#### [EXERCISE OBJECTIVE]
Retype exactly every line from the one that includes "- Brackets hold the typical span" through the final line of the listing, both ends kept, and omit the pictures.
..........
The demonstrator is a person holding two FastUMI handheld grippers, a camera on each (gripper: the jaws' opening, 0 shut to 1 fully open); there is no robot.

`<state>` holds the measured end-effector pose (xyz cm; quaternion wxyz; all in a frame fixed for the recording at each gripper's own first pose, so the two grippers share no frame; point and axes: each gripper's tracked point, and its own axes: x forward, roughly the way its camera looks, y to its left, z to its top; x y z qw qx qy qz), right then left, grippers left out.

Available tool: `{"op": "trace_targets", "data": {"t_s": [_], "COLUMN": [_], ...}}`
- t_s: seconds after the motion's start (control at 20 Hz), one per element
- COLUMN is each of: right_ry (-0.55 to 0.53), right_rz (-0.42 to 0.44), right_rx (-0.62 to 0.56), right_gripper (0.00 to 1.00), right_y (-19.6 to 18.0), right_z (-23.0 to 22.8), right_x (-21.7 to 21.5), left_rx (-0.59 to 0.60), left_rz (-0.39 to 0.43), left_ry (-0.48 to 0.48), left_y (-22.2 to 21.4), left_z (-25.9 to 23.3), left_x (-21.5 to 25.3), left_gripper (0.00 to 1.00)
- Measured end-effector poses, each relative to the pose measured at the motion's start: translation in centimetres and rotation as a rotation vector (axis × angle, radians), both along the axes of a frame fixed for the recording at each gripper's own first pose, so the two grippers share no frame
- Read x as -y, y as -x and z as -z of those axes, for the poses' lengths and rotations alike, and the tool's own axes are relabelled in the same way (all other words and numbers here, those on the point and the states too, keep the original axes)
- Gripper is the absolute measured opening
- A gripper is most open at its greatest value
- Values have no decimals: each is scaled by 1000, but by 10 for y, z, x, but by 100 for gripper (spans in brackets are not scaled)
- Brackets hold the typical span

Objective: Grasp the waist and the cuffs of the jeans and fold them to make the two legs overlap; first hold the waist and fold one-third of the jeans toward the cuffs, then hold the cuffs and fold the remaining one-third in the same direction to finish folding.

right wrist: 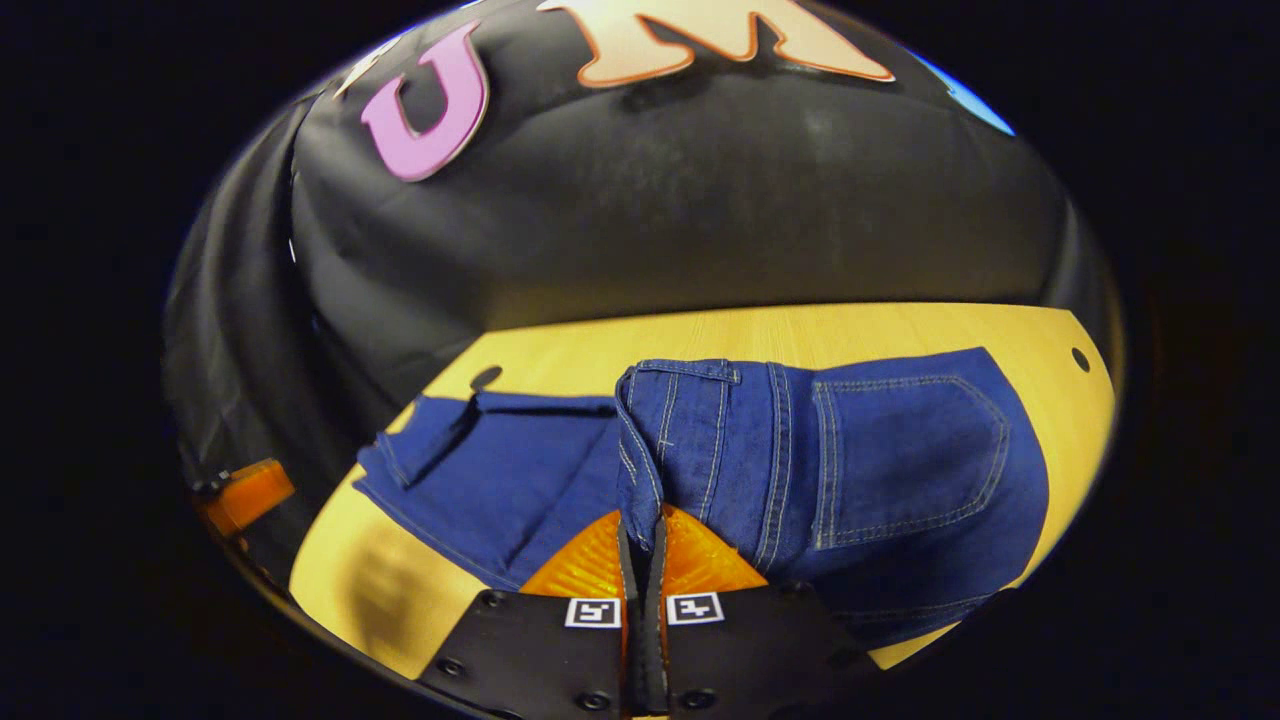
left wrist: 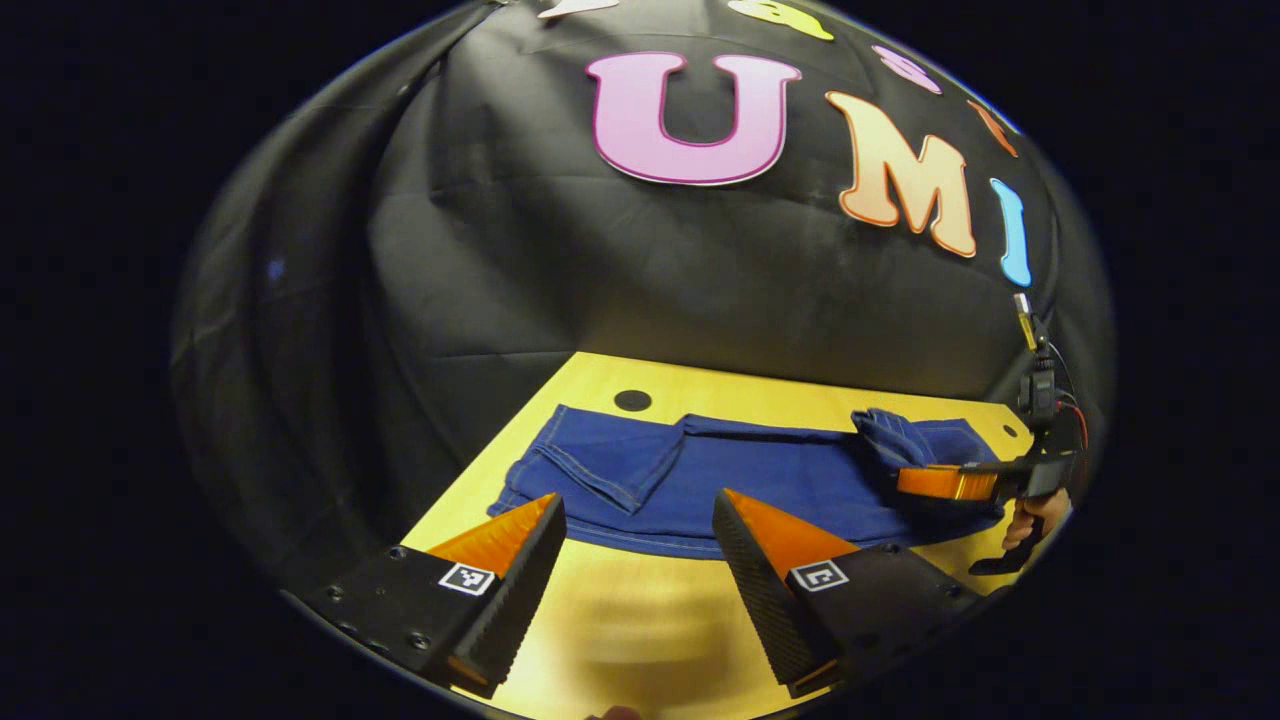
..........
#### [EXPECTED ANSWER]
- Brackets hold the typical span

Objective: Grasp the waist and the cuffs of the jeans and fold them to make the two legs overlap; first hold the waist and fold one-third of the jeans toward the cuffs, then hold the cuffs and fold the remaining one-third in the same direction to finish folding.

right wrist: 
left wrist: 

The output has nothing more to it.